Pull each line holding the word "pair" from the data.

** STUDY MATERIAL follows **

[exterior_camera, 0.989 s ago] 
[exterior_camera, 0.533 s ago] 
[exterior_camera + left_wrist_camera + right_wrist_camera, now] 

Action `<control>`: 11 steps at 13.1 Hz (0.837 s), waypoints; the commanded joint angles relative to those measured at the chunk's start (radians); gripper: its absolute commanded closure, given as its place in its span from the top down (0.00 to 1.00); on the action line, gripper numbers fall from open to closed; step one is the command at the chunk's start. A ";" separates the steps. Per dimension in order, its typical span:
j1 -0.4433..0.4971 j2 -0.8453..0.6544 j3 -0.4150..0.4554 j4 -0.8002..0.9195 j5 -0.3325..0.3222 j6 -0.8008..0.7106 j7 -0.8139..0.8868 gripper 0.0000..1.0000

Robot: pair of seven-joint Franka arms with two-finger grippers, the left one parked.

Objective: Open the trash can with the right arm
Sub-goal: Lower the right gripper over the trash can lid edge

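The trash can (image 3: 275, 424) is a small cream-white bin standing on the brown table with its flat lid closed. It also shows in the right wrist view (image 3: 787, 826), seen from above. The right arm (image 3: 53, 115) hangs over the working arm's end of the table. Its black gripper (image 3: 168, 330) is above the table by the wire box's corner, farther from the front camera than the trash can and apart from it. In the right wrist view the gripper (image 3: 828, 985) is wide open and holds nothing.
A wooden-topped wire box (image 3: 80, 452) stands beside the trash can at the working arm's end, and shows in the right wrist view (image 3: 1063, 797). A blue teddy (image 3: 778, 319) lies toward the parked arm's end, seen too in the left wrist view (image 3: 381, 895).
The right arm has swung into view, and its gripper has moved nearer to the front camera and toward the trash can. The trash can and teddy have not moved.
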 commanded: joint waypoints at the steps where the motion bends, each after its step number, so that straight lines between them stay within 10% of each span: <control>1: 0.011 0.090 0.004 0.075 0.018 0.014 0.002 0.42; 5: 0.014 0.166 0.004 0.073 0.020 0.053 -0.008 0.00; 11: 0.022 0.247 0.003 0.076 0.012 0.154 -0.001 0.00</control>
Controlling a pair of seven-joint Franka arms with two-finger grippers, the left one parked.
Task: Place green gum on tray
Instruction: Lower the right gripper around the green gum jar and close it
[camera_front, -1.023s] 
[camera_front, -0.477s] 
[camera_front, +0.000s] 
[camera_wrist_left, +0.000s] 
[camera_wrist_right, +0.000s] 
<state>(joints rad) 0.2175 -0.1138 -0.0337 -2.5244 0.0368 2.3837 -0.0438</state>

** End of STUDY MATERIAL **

- **RESULT OF THIS TASK**:
Robot: pair of seven-joint Franka arms with two-finger grippers, the left one parked.
Controlling a pair of seven-joint Franka arms with two-finger grippers, the left one parked.

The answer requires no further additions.